Discontinued home video game console

The GameStick is a discontinued home video game console developed by PlayJam. It is a microconsole the size of a USB flash drive that plugs directly into the back of a TV through an HDMI port and ships with its own Bluetooth controller. Users can download content from a curated storefront via Wi-Fi, with content stored locally for offline access. The device is powered by the PlayJam Games Platform and runs its own version of the Android operating system. It is portable and aimed at casual to mid-core gamers. Like the Ouya, it was funded through Kickstarter.

Because of a change in production methods, the original release date of June 2013 was delayed, and units did not ship to retailers until early November 2013. The GameStick features an exclusive game and access to its app store, which mainly sells casual games. All systems can be used as development kits, allowing any GameStick owner to also be a developer, without licensing fees. The GameStick is part of the eighth generation of video game consoles.
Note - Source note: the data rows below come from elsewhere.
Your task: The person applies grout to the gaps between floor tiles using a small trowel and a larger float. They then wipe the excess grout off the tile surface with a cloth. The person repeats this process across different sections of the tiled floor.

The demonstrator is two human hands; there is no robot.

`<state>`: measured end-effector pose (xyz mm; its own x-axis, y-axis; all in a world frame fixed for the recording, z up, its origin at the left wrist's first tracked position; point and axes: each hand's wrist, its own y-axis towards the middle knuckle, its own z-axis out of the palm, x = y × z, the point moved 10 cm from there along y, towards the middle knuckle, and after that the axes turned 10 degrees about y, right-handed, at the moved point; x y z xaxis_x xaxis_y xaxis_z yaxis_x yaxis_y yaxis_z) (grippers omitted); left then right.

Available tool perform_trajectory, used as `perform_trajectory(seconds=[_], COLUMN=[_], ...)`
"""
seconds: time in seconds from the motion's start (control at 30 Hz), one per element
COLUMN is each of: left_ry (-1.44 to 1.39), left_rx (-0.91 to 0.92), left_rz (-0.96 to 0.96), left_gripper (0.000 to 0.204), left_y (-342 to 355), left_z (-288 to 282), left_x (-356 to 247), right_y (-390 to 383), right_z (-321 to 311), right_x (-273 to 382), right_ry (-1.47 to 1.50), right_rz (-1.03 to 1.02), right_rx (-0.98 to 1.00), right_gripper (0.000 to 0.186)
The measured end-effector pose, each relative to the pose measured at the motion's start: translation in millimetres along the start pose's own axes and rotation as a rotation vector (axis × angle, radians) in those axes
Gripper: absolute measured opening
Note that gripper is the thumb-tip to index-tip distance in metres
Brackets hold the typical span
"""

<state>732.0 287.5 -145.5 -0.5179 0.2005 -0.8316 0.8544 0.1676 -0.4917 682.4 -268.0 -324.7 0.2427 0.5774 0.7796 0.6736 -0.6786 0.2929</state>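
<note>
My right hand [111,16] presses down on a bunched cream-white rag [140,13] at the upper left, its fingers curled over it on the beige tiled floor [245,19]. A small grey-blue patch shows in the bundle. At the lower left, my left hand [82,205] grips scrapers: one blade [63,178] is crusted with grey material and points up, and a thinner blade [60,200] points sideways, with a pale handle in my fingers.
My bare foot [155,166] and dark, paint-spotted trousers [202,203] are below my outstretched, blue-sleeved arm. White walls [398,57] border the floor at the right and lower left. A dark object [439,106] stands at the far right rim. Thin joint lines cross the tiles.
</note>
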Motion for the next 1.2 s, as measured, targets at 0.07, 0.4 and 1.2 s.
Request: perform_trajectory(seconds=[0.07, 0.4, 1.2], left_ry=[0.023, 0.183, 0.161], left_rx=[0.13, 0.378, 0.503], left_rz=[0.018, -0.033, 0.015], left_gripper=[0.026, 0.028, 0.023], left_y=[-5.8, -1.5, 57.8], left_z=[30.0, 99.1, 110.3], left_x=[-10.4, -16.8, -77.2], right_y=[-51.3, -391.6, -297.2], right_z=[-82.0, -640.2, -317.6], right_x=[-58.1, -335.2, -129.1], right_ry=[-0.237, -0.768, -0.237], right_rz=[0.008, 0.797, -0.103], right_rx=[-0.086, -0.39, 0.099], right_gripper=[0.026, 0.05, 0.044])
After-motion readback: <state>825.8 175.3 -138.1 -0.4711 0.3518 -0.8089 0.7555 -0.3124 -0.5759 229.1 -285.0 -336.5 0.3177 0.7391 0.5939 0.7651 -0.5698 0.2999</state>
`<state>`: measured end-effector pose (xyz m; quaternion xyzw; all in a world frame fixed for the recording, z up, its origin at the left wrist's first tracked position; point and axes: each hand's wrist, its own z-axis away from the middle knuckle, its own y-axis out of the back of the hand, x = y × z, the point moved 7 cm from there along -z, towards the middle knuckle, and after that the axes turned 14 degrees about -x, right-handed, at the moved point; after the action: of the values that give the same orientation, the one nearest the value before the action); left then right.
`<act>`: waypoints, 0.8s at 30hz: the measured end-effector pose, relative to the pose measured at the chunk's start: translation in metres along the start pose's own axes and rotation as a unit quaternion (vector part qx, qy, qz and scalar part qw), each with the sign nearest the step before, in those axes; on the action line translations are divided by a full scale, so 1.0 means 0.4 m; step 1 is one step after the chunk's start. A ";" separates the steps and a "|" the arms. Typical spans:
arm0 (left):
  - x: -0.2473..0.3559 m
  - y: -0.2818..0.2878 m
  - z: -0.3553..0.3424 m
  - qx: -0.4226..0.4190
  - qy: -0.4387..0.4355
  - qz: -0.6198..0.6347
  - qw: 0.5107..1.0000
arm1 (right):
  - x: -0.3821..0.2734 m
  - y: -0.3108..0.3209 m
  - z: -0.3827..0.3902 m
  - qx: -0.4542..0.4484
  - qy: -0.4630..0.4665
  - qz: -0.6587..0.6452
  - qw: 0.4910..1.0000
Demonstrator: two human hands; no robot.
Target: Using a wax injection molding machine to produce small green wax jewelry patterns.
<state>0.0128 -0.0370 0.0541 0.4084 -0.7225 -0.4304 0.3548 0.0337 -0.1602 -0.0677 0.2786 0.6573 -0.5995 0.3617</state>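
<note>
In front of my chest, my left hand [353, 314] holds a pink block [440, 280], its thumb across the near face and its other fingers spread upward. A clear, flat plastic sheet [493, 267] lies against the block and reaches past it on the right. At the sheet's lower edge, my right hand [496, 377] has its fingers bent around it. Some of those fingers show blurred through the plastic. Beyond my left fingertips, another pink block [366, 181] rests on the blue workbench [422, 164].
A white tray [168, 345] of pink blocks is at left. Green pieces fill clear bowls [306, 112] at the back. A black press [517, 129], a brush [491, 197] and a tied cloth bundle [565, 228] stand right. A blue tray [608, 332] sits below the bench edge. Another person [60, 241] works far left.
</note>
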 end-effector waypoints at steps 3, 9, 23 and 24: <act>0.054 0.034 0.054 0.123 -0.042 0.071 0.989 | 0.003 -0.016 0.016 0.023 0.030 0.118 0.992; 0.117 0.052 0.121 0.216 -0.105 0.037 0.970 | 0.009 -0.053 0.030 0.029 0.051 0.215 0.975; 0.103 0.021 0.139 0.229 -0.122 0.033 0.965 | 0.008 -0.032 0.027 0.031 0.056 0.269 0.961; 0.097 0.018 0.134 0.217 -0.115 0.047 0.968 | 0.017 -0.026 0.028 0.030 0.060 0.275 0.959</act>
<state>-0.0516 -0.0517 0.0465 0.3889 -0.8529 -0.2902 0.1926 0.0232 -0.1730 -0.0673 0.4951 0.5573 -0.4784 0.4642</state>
Jasper Smith (chief executive officer of PlayJam) and the PlayJam development team began recruiting support early in the process. Before the project's launch, GameStick, based out of San Francisco, California, was said to have support from more than 1,000 developers. Game designers interested in the project could pledge $500 in exchange for a prototype unit and development kit one month before launch. As of February 2013, the game was successfully funded with over 5,600 backers and about $650,000 raised.

==Design and specifications==
The GameStick consists of the flash-drive-sized console and a wireless Bluetooth controller. The controller has two analog sticks, a directional pad, four face buttons, two shoulder buttons, four system buttons for power and menus, and a slot in which the console can be stored. A GameStick dock is also available; it allows faster internet access with an Ethernet port, charging access for both the controller and the console, additional storage space, and the ability to connect to various peripherals such as USB keyboards, webcams, microphones, and dance mats. The console contains an HDMI connector, an internal processor and memory, and wireless radios.
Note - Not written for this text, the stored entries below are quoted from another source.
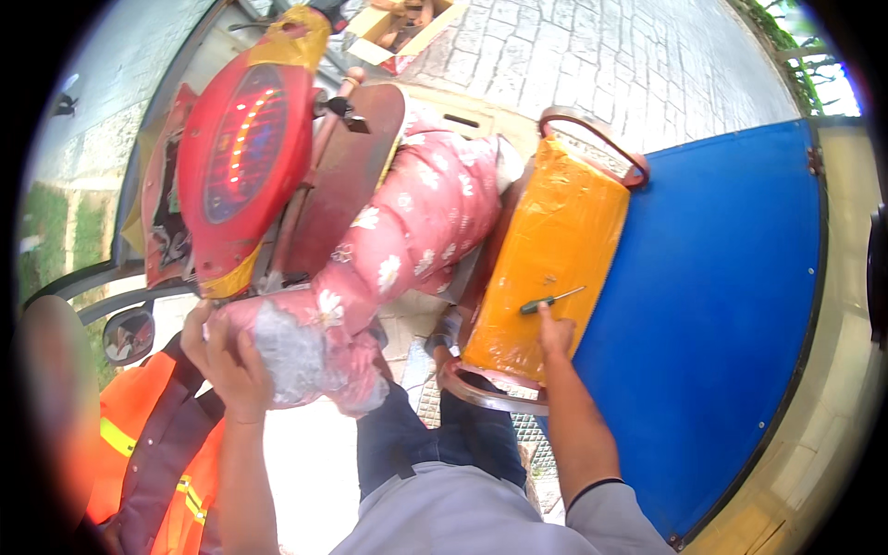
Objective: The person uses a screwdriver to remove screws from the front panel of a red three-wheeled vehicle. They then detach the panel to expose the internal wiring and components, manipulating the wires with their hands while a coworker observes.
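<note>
My right hand [557, 339] lies over a yellow taped seat [555, 240], its fingers closed on the handle end of a screwdriver [536, 305]. The handle is dark green, and the thin metal shaft points to the right. At the left, my left hand [229, 363] is raised with its fingers apart and bent. Its fingertips are by the grey-patched end of a pink floral padded cover [388, 240], just below the red dashboard [199, 176]. Whether those fingertips press on the cover is hard to tell.
Metal rails [499, 400] edge the seat, and a large blue panel [712, 305] stands right of it. A person in an orange vest [129, 416] is close at the left, near a round mirror [129, 335]. Beyond the vehicle, a cardboard box [370, 48] sits on paving.
</note>
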Demonstrator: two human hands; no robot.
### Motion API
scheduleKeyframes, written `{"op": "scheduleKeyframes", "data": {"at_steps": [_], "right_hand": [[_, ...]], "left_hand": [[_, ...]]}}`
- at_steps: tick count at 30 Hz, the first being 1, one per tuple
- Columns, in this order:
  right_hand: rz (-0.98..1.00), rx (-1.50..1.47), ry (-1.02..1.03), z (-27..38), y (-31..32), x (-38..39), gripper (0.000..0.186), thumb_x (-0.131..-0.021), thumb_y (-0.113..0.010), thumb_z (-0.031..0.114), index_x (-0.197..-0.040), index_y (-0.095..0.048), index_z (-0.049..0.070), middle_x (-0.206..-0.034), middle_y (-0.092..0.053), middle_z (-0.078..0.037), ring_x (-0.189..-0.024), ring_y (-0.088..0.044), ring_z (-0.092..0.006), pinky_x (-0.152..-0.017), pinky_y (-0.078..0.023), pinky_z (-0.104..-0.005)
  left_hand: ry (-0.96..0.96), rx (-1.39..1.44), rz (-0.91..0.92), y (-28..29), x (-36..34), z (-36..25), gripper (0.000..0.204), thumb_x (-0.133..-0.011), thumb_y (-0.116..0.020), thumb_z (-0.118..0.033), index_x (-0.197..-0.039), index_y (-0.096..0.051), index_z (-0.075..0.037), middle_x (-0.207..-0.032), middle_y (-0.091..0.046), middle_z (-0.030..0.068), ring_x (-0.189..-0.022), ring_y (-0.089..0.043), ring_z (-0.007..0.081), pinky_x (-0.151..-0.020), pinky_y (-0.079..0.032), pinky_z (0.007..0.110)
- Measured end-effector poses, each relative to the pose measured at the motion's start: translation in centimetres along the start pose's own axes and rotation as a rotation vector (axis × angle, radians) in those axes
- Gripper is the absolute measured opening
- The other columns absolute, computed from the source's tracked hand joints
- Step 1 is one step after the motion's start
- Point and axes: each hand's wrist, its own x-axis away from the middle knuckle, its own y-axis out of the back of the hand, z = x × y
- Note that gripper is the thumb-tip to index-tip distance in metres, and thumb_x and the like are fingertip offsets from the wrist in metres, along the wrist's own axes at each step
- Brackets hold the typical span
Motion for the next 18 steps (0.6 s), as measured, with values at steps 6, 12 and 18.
{"op": "scheduleKeyframes", "data": {"at_steps": [6, 12, 18], "right_hand": [[0.001, -0.018, 0.118, 0.7, 2.0, -0.4, 0.064, -0.09, -0.079, 0.044, -0.112, -0.059, -0.012, -0.101, -0.066, -0.024, -0.081, -0.063, -0.036, -0.079, -0.052, -0.047], [0.138, -0.39, 0.463, 15.2, 3.1, 7.2, 0.049, -0.101, -0.069, 0.03, -0.128, -0.051, -0.006, -0.112, -0.06, -0.016, -0.103, -0.059, -0.0214, -0.091, -0.05, -0.0367], [0.143, -0.418, 1.109, 43.3, 7.9, 17.2, 0.04, -0.102, -0.065, 0.03, -0.124, -0.062, -0.004, -0.116, -0.067, -0.012, -0.106, -0.061, -0.0192, -0.096, -0.049, -0.0336]], "left_hand": [[0.041, 0.133, -0.046, -0.6, 0.5, 1.5, 0.037, -0.091, -0.062, -0.003, -0.127, -0.054, -0.001, -0.142, -0.045, 0.0244, -0.132, -0.046, 0.0439, -0.109, -0.042, 0.053], [0.059, 0.214, -0.14, -0.3, 0.4, 1.6, 0.035, -0.084, -0.075, -0.008, -0.116, -0.061, -0.004, -0.134, -0.055, 0.022, -0.12, -0.054, 0.0413, -0.101, -0.044, 0.053], [0.098, 0.327, -0.124, -0.2, 0.6, 2.3, 0.03, -0.084, -0.076, -0.009, -0.11, -0.064, -0.008, -0.128, -0.056, 0.019, -0.117, -0.055, 0.0396, -0.099, -0.046, 0.05]]}}
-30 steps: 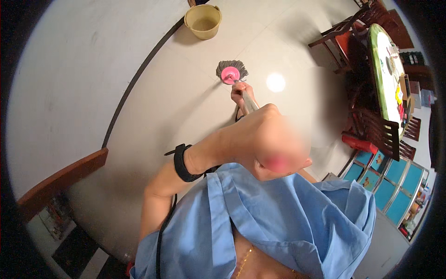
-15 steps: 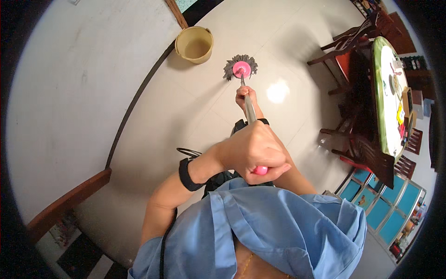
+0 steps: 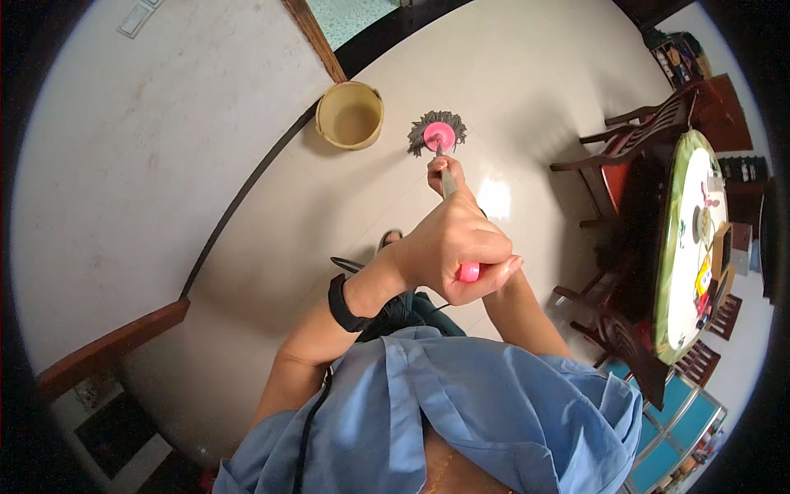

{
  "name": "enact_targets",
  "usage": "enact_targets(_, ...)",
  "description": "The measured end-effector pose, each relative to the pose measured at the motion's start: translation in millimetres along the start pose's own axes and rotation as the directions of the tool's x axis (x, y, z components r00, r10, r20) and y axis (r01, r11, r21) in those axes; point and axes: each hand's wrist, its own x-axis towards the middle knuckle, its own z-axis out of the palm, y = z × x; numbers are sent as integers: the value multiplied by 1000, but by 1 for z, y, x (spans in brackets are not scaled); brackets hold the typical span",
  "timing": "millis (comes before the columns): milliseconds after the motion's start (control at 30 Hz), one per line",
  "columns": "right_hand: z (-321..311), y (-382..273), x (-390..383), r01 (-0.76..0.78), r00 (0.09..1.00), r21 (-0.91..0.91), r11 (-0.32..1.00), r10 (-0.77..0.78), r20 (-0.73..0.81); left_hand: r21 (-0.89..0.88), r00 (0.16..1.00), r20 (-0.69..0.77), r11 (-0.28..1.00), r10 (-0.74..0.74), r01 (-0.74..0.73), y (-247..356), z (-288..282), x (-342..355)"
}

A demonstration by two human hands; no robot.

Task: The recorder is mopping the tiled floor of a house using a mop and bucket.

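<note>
I hold a mop with a metal handle. Its pink round head (image 3: 438, 137) with grey strands rests on the pale tiled floor (image 3: 510, 99), just right of a yellow bucket (image 3: 349, 115). My left hand (image 3: 453, 247) is closed round the top of the handle, with the pink end cap showing between thumb and fingers and a black band on that wrist. My right hand (image 3: 444, 170) is closed round the handle farther down, near the mop head, partly behind the handle.
A white wall (image 3: 123, 181) with dark skirting runs along the left, near a doorway (image 3: 346, 25) at the top. Dark wooden chairs (image 3: 617, 156) surround a table (image 3: 690, 165) with assorted items at the right. Blue-panelled cabinets (image 3: 675, 412) stand at lower right.
The mop head and both hands have shifted rightward. The bucket, doorway and table appear lower in the picture as the view moves. Both hands still grip the handle.
</note>
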Motion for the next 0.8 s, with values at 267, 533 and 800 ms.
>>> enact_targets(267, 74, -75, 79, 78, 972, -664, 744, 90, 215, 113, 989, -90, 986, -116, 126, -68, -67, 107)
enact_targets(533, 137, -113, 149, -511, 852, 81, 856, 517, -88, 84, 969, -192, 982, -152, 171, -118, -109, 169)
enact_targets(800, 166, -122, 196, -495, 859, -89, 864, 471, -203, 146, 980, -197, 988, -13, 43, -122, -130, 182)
Up to four controllers can be connected via Bluetooth 4.0, as can wireless keyboards and mice. The GameStick also supports iOS and Android devices as controllers. The system itself is Android-based but iOS compatible. The device supports 1080 HD playback as well as XBMC DLNA with an optional firmware upgrade. The GameStick uses an interface similar to the tiled dashboard on the Xbox 360. The charger is a micro USB cable.

GameStick was the first third-party device to license ToFu Media Center, a derivative fork of XBMC Media Center.

==Reception==

The Verge praised the GameStick's minimalist design and low cost, but criticized its limited game selection, its locked-down software and hardware, and its under-powered CPU, which was unable to play the latest Android games. Similarly, Engadget cited the device's portability, low price, and slick design as strengths but was disappointed by the selection of games and the hardware, which it said could become outdated fairly quickly.

== Shutdown ==
The GameStick website began displaying a message saying that they would be shutting down the service after two years of operation, stating that after January 9th, 2017, the storefront would be inactive.

In December 2017, the GameStick website showed only the goodbye message and presented an expired SSL certificate. It is unlikely the service will ever return and the device itself is indirectly discontinued. Attempting to visit the GameStick website will cause a redirection to a Turkish betting website.

== Revival ==
There has been a revival of the GameStick servers by Christian Weiske. There are instructions to enroll a GameStick into his servers on his website.

==See also==

- PlayJam
- Free-to-play
- Independent video game development
- List of OnLive video games
- Open source video game
- Homebrew (video games)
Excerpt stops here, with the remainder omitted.